▸ **What you are asked to do**
Print the whole listing exactly.

▸ **Given material**

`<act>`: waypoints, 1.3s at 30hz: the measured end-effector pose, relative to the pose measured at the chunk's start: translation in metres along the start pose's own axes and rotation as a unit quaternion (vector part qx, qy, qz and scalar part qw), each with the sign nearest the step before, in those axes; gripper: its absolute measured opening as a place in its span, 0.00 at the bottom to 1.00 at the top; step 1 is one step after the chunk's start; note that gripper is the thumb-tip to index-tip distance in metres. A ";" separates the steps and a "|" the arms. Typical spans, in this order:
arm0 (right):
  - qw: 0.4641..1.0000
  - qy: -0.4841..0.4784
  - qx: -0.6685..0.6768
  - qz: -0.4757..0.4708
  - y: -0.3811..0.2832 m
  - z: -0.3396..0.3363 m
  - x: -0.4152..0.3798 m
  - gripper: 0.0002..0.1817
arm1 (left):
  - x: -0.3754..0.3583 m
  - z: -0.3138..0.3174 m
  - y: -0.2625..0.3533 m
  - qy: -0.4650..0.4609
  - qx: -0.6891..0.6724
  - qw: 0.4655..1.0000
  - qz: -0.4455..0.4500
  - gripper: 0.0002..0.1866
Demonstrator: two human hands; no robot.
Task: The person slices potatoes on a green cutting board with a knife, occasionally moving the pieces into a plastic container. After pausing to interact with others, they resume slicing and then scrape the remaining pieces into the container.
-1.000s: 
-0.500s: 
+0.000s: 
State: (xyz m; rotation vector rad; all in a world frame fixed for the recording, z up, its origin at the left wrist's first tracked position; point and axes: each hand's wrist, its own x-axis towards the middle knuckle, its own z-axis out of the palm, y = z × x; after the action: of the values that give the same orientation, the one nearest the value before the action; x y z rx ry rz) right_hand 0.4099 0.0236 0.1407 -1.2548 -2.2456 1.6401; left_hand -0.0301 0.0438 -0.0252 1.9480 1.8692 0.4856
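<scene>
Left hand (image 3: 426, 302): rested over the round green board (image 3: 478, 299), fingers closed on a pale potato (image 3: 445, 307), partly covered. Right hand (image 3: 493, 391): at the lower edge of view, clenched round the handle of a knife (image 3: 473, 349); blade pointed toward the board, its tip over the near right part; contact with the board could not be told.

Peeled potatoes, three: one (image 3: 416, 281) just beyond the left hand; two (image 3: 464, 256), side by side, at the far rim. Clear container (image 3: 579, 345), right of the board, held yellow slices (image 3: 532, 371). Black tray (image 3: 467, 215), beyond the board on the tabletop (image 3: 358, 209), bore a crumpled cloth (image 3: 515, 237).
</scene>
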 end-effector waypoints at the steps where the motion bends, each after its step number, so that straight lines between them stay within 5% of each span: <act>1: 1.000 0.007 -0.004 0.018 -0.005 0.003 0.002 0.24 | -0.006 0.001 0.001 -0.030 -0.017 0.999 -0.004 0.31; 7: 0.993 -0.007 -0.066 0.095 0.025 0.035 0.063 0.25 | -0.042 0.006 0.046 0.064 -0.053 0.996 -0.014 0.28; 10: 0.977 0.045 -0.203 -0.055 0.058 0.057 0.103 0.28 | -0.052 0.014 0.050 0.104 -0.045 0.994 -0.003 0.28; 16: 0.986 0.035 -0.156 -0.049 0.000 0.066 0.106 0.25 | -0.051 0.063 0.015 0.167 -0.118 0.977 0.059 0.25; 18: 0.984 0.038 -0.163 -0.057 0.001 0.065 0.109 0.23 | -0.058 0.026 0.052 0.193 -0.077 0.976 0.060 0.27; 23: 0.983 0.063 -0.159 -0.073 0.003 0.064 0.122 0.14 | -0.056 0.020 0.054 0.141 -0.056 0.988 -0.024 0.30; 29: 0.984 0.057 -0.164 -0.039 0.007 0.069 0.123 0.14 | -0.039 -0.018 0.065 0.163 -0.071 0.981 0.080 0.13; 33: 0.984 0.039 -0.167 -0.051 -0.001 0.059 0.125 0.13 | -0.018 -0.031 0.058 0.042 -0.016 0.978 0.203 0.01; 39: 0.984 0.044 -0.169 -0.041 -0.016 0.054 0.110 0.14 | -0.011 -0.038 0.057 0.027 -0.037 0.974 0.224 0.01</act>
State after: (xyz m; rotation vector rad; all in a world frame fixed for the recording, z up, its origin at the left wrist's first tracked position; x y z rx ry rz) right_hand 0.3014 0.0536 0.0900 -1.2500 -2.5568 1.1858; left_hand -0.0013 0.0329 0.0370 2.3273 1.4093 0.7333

▸ **Reply to the exercise**
`<act>`: waypoints, 1.3s at 30hz: the measured end-effector pose, relative to the pose measured at the chunk's start: translation in metres along the start pose's own axes and rotation as a unit quaternion (vector part qx, qy, qz and scalar part qw), each with the sign nearest the step before, in those axes; gripper: its absolute measured opening as a place in its span, 0.00 at the bottom to 1.00 at the top; step 1 is one step after the chunk's start; note that gripper is the thumb-tip to index-tip distance in metres. A ";" separates the steps and a "|" the arms. Typical spans, in this order:
arm0 (right):
  - qw: 0.4641..1.0000
  - qy: -0.4841..0.4784
  - qx: -0.6685..0.6768
  - qz: -0.4757..0.4708
  - y: -0.3811..0.2832 m
  - z: -0.3396..0.3363 m
  - x: -0.4152..0.3798 m
  - gripper: 0.0002..0.1817
arm1 (left):
  - x: -0.3754..0.3583 m
  - z: -0.3138..0.3174 m
  - y: -0.2625..0.3533 m
  - qy: -0.4650..0.4609
  - qx: -0.6891..0.6724
  - qw: 0.4655..1.0000
  - qz: -0.4455..0.4500
  - gripper: 0.0002..0.1866
Demonstrator: two human hands; no robot.
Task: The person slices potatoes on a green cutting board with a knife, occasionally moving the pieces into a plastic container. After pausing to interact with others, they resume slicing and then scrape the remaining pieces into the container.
-1.000s: 
-0.500s: 
+0.000s: 
State: (xyz m; rotation vector rad; all in a world frame fixed for the recording, z up, its origin at the left wrist's first tracked position; point and axes: each hand's wrist, its own x-axis towards the middle knuckle, its own z-axis out of the palm, y = z × x; after the action: of the values that give the same orientation, the one nearest the value before the action; x y z rx ry rz) right_hand 0.4099 0.0236 0.1407 -1.2548 -2.2456 1.6401; left_hand -0.0301 0.0438 -0.0252 1.9480 1.8692 0.4856
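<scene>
Left hand (image 3: 426, 302): rested over the round green board (image 3: 478, 299), fingers closed on a pale potato (image 3: 445, 307), partly covered. Right hand (image 3: 493, 391): at the lower edge of view, clenched round the handle of a knife (image 3: 473, 349); blade pointed toward the board, its tip over the near right part; contact with the board could not be told.

Peeled potatoes, three: one (image 3: 416, 281) just beyond the left hand; two (image 3: 464, 256), side by side, at the far rim. Clear container (image 3: 579, 345), right of the board, held yellow slices (image 3: 532, 371). Black tray (image 3: 467, 215), beyond the board on the tabletop (image 3: 358, 209), bore a crumpled cloth (image 3: 515, 237).
</scene>
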 end-effector waypoints at the steps where the motion bends, each after its step number, so that straight lines between them stay within 5% of each span: <act>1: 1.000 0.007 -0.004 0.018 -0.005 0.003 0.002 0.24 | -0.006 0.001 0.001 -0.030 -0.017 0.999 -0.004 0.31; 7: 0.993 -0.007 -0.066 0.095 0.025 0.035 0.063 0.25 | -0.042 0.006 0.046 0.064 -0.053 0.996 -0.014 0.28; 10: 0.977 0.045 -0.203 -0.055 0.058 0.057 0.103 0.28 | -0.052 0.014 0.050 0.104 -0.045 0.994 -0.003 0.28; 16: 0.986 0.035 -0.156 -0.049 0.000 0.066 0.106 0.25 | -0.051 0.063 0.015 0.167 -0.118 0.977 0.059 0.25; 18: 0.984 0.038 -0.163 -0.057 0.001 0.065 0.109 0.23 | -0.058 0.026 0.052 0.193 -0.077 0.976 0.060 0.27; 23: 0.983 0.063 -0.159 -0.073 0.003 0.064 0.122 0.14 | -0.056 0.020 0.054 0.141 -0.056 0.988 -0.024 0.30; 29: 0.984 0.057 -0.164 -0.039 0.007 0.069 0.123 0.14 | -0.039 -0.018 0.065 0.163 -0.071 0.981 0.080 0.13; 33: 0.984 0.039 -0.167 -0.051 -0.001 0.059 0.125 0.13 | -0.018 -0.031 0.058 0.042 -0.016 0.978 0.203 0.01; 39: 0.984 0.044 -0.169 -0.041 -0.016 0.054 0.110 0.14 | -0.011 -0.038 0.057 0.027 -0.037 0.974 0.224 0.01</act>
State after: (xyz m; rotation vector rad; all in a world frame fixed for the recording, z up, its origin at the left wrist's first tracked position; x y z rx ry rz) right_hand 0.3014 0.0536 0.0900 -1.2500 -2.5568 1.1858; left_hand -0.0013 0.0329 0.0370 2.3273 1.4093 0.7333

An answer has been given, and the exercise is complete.